Son zamanlarda, ekmeğin fiyatına yapılan zamlar da çok tartışılmasına rağmen, işin Belediye Zabıtası tarafından çözüleceği söyleniyor. O da yalan ve tam bir kandırmaca.
Devletin otoritesinin hakim olmadığı bir düzende ne ekmekte, ne de öteki gıda maddelerinde temizlik aramayın.
Ve bu düzenin mağduru olarak, her yerde yemek yemeye kalkmayın. Yemek artıklarından yapılan çorbaları içmekten de uzak durun!
Acaba, İçtiğimiz Su Ne Kadar Temiz?
Değerli okuyucularım; İçtiğimiz Suyu da, halk arasında yaygın adıyla Terkos yani Şehir suyundan değil, genellikle şişelenmiş sulardan içiyoruz.
Bu suların kimileri 0,5, 1, 1,5, 5, 10 ve 19 litrelik plastik şişelere doldurulup, satılıyor.
Kaynağında doldurulanlar var, suyu başka yerlerde depolayarak dolduranlar var. Olası mikroplardan arındırmak için de, Ozon kullananlar ve bunun dozunu kaçıranlar da var.

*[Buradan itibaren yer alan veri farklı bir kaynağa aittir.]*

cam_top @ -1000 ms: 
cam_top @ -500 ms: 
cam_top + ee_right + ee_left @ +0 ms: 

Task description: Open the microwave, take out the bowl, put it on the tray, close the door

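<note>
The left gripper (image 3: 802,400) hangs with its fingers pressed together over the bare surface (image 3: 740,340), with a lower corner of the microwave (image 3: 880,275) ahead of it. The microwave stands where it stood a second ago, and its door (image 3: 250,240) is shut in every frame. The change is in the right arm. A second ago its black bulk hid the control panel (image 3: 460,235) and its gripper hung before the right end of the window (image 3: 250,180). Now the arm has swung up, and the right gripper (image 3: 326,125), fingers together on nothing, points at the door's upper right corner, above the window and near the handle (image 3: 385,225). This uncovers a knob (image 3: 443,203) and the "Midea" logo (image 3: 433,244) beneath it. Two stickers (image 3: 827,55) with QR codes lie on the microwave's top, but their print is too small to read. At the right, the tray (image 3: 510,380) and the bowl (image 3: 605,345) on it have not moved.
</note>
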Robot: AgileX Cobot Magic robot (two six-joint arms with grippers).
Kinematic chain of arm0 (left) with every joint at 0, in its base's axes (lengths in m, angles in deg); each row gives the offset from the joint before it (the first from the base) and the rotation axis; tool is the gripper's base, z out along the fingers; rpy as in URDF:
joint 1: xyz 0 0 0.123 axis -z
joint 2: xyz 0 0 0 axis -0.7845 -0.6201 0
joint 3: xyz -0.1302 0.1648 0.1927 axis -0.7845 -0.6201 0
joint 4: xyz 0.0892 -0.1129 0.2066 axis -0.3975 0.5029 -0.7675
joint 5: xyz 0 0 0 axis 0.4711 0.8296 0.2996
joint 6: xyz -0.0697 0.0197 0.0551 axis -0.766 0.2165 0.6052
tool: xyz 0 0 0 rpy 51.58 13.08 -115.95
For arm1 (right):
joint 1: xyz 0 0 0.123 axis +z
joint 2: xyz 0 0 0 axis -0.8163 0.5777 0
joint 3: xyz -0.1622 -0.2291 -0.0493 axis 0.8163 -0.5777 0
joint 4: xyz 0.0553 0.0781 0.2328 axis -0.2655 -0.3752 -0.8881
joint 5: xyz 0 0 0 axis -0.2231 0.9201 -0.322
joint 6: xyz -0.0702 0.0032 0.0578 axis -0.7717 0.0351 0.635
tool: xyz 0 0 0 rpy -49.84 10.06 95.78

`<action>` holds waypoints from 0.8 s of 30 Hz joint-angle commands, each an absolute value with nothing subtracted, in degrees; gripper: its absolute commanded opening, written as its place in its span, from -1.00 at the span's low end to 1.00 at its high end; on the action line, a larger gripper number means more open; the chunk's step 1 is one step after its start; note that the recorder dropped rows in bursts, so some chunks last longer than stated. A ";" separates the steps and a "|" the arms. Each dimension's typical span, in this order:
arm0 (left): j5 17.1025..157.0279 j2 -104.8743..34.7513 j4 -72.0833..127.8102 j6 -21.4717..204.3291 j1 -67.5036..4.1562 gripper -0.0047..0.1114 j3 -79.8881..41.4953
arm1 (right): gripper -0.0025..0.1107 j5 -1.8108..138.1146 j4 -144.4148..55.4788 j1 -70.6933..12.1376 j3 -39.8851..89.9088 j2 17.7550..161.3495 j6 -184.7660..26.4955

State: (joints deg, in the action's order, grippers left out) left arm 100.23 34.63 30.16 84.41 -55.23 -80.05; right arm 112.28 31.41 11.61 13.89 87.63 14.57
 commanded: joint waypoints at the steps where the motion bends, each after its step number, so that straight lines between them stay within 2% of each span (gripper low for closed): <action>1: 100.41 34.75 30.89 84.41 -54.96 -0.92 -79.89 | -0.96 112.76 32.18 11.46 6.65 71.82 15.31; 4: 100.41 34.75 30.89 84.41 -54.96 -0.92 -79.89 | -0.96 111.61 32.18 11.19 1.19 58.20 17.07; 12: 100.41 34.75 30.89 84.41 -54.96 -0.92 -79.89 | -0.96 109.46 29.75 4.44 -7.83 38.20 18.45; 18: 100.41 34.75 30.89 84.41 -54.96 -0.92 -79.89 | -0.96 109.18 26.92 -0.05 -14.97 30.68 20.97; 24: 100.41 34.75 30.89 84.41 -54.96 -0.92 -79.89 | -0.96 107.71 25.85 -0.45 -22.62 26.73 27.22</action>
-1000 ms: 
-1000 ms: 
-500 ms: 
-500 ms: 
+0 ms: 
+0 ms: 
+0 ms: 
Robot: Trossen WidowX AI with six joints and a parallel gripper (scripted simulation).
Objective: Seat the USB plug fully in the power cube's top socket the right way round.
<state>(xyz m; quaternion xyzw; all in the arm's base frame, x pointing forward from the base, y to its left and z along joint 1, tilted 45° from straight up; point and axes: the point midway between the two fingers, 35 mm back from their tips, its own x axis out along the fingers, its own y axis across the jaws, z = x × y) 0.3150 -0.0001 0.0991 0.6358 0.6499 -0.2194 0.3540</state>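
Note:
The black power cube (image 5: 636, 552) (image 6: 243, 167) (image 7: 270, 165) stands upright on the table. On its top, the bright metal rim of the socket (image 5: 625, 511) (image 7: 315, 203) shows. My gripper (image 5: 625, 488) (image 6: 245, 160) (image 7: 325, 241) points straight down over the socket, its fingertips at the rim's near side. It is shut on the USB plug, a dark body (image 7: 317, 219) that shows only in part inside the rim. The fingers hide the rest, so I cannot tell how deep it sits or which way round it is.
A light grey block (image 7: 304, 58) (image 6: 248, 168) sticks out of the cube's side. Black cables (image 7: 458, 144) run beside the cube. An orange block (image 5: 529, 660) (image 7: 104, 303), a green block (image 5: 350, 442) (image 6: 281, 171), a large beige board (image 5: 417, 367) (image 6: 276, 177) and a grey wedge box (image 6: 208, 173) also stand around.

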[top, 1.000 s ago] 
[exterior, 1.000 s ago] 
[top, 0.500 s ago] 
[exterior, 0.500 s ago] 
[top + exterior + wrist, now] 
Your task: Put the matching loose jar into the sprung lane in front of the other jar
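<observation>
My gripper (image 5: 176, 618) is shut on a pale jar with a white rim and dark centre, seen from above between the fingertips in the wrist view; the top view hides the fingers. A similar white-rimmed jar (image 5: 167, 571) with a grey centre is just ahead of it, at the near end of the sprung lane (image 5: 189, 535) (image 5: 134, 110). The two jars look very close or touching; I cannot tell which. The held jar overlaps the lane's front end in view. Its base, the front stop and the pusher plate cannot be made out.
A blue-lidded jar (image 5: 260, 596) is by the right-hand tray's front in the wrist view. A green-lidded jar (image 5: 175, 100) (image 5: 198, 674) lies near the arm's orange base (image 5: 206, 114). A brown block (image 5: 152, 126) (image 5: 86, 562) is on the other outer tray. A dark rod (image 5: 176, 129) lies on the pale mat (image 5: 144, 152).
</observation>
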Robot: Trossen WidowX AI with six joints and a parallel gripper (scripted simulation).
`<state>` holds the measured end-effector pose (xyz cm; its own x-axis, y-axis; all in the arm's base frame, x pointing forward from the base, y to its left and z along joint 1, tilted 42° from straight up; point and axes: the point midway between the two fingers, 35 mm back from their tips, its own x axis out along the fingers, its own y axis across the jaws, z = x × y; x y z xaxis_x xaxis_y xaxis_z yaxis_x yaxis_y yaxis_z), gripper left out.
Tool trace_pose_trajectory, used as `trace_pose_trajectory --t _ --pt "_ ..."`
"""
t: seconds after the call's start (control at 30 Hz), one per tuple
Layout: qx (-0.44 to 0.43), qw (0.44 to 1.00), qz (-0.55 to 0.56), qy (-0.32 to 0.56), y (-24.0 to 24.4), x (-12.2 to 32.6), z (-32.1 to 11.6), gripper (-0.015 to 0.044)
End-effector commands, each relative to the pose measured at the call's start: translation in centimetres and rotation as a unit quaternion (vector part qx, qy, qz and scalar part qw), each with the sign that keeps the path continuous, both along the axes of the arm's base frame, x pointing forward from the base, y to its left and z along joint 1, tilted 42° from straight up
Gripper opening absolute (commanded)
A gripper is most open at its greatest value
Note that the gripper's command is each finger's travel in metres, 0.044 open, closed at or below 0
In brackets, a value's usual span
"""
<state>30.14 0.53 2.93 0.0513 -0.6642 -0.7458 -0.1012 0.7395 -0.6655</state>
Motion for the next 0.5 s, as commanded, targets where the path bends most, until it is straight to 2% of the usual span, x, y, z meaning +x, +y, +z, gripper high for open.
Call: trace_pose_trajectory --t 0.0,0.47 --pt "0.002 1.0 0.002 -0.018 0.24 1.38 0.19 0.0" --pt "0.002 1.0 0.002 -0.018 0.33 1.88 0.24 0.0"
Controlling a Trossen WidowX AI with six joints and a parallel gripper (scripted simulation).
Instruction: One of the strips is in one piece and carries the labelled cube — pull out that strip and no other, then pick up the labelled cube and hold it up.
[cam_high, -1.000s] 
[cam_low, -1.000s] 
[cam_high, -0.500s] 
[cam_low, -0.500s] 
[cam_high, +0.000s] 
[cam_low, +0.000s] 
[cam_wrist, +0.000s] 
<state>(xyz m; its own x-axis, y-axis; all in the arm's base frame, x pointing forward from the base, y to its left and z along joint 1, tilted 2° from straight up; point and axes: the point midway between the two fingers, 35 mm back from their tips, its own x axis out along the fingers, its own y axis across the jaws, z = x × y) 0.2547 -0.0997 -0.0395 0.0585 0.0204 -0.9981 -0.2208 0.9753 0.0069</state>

Bu suların da kaynaklarının ve dolum tesislerinin çok iyi denetlendiği söylenemez. Üç yıl önce, ilgili Bakanlık denetleme yaptığını söyleyip, iki kaynak hakkında kapatma kararı almış, karar İnternet’te de yayınlanmıştı. Ancak, hepsi o kadar. Denetlenen ve sakıncalı bulunan bu iki firmanın da faaliyetine devam ettiğini görüyoruz.
Çok ünlü bir su firmasının kaynak yetersizliği sebebiyle, kışın eritilen kar sularından da yararlandığı söylenmişti. Doğru mu, değil mi bilemiyoruz. Bildiğimiz tek şey, şişelenmiş su satan üreticilerinin, öteki gıda firmaları gibi iyi denetlenmediği yönündedir.
O halde, yediğimiz gıdalar kadar, içtiğimiz suya da dikkat etmemiz gerekiyor. Çünkü, Türkiye’de yaşıyoruz.